Take the material below and reproduce, word for word, only the lines from the line with "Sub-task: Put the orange" through the line with "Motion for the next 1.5".

Data extract: Begin

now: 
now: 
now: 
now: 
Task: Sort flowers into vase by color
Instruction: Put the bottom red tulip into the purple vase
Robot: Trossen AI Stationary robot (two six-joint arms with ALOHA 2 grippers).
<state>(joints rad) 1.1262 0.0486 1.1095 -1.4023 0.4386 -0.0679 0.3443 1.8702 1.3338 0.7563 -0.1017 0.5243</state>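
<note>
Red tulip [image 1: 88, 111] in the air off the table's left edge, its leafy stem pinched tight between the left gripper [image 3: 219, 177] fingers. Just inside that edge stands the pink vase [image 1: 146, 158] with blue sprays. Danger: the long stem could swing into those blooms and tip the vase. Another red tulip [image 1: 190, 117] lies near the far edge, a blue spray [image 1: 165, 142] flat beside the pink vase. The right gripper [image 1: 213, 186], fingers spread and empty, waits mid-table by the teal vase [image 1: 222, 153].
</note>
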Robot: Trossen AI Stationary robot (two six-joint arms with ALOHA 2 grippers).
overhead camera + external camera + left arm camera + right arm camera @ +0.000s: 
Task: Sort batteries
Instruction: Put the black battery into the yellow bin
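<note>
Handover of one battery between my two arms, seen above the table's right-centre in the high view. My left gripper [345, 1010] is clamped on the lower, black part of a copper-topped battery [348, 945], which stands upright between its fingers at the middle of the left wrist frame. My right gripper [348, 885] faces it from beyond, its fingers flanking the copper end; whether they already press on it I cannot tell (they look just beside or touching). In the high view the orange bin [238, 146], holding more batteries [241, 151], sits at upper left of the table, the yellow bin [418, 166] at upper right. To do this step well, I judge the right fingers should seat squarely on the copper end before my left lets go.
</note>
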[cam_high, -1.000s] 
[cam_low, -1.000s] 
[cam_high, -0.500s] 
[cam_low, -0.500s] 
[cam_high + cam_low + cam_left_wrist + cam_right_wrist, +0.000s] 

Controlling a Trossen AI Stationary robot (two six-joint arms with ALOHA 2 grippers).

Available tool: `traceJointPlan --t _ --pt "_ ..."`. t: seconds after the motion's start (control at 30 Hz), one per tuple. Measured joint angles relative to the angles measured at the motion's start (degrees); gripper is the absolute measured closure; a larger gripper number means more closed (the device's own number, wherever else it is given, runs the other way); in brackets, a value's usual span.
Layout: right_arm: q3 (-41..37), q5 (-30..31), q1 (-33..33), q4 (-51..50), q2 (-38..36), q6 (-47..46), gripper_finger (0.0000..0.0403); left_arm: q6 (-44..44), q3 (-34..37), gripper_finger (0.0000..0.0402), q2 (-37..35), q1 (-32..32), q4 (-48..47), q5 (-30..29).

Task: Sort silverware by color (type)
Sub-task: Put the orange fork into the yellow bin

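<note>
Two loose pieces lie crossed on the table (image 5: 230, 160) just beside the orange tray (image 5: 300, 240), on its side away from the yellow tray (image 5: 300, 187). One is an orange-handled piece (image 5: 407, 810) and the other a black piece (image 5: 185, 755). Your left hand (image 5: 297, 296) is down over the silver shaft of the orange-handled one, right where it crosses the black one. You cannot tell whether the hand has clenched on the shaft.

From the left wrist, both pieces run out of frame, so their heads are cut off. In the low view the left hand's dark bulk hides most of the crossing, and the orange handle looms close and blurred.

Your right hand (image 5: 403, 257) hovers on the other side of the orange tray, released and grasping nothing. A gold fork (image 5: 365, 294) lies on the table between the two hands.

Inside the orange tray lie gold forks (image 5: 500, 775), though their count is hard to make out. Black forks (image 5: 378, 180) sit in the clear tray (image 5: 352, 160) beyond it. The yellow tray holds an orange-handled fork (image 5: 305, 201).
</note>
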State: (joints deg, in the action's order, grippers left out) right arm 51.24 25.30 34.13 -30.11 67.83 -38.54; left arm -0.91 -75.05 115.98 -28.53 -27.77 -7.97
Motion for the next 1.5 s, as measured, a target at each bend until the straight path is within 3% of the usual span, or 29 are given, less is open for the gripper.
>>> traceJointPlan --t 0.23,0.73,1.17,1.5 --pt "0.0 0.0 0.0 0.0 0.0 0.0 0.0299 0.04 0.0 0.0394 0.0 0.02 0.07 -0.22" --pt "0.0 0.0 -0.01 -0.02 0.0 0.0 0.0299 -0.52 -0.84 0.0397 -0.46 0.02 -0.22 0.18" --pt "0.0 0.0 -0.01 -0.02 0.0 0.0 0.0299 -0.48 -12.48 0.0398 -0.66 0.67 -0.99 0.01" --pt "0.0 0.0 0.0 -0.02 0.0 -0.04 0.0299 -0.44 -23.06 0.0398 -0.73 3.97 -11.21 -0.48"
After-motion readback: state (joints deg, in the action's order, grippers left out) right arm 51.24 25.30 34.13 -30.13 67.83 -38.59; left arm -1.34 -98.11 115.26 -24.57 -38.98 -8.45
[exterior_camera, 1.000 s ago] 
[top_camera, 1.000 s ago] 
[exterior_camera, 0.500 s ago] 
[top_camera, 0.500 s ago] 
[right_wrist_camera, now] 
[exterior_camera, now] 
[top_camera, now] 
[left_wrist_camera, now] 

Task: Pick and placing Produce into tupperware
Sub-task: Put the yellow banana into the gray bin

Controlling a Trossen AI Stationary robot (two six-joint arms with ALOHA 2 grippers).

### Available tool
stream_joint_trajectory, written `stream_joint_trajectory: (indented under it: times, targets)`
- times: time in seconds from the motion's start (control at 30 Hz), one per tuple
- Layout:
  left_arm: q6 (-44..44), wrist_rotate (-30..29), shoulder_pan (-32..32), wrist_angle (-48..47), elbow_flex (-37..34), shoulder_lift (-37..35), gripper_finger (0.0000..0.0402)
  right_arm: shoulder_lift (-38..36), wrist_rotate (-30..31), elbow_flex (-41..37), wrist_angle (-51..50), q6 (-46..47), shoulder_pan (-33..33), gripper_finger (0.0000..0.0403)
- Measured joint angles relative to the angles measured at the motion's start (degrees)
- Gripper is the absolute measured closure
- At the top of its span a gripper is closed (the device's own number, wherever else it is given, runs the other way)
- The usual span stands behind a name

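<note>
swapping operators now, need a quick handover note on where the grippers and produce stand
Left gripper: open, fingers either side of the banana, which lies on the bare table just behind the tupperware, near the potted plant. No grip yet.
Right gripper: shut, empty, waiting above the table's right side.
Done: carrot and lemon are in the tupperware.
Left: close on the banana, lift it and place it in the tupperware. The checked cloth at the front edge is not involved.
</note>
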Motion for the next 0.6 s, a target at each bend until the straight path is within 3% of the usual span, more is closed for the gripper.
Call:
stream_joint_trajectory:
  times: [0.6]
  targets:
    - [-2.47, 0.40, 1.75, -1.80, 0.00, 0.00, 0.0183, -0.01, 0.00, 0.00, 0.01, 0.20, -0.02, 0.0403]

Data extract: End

- The answer:
Sub-task: Put the orange fork into the yellow bin

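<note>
Two loose pieces lie crossed on the table (image 5: 230, 160) just beside the orange tray (image 5: 300, 240), on its side away from the yellow tray (image 5: 300, 187). One is an orange-handled piece (image 5: 407, 810) and the other a black piece (image 5: 185, 755). Your left hand (image 5: 297, 296) is down over the silver shaft of the orange-handled one, right where it crosses the black one. You cannot tell whether the hand has clenched on the shaft.

From the left wrist, both pieces run out of frame, so their heads are cut off. In the low view the left hand's dark bulk hides most of the crossing, and the orange handle looms close and blurred.

Your right hand (image 5: 403, 257) hovers on the other side of the orange tray, released and grasping nothing. A gold fork (image 5: 365, 294) lies on the table between the two hands.

Inside the orange tray lie gold forks (image 5: 500, 775), though their count is hard to make out. Black forks (image 5: 378, 180) sit in the clear tray (image 5: 352, 160) beyond it. The yellow tray holds an orange-handled fork (image 5: 305, 201).
</note>
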State: (joints deg, in the action's order, grippers left out) right arm 51.24 25.30 34.13 -30.11 67.83 -38.54; left arm -0.91 -75.05 115.98 -28.53 -27.77 -7.97
Motion for the next 1.5 s, as measured, a target at each bend until the straight path is within 3% of the usual span, or 29 are given, less is open for the gripper.

This output requires no further additions.